Sara A. McDufford – Being Known For Your Achievements
“There is a common saying, ‘be the change you want to see in the world.’” Sara has a profound point. We have mentioned in other blogs about how actions often speak louder than words, and leading by example. In her essay, Sara talks about removing externalities from people’s perceptions of a person’s abilities and achievements. Sara focuses on race as her example in her essay. She defines race as “… the concern of physical appearance or the genealogical faction.” And she continues in her essay stating that this should stop ASAP. “But it can only stop if we focus on not who has power… but what that power has created in terms of gaps. A discussion about race and race equals power, dismisses communities of color by saying white is might and that’s how it will always be. When we speak of race as who has power and who does not, we invest in putting up additional borders that divides us from the honest conversation about realities that have been created and how to undo those realities.” This gap that Sara writes about does not allow for any healing. This gap doesn’t allow for promoting a more caring world. We are all human, right? There is empathy in the world and in those who strive to see the world through others’ eyes. So why is there a gap? “This [gap] is not exactly a lack of empathy, but it is a lack of exposure.” There are people who have a desire and passion… to learn about each other as a means of growth.” This echoes Shreya, seeing others through their own beliefs and values.
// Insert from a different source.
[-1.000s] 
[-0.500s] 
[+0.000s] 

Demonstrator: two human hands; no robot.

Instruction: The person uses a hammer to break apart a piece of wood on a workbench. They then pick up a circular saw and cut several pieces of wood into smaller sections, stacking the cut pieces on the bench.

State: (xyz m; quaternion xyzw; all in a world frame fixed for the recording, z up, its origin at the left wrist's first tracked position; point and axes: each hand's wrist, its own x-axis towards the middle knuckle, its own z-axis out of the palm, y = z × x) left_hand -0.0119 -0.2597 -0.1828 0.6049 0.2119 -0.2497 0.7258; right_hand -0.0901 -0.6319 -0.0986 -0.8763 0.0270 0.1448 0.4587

Sara offers a proposal that if these externalities are removed, the gap between people will most likely cease to exist. This will allow for individuals to be seen based on their achievements. This is what Sara believes is one of our biggest desires “…human beings want to be known for the good we do, for what we accomplished and how we existed. We do not want to be known or focused on as if we were just characteristics such as the color of our skin. When we bring our talents towards the public, we hope that our talent is judged alone.” Sara writes about creating a more caring world that allows for people to be known based on their “…work ethic, creativity, dedication… [and] the diversity of our talents should earn their own merits, always.”
With these talented and caring writers we are excited and hopeful for our developing world. Creating a caring atmosphere filled with empathy, gratitude and understanding of others. We are all human. We all can taking caring action. Thank you to all of our talented students who wrote in essays on how to create a more caring world. We are amped up for all of the actions and changes you continue to make!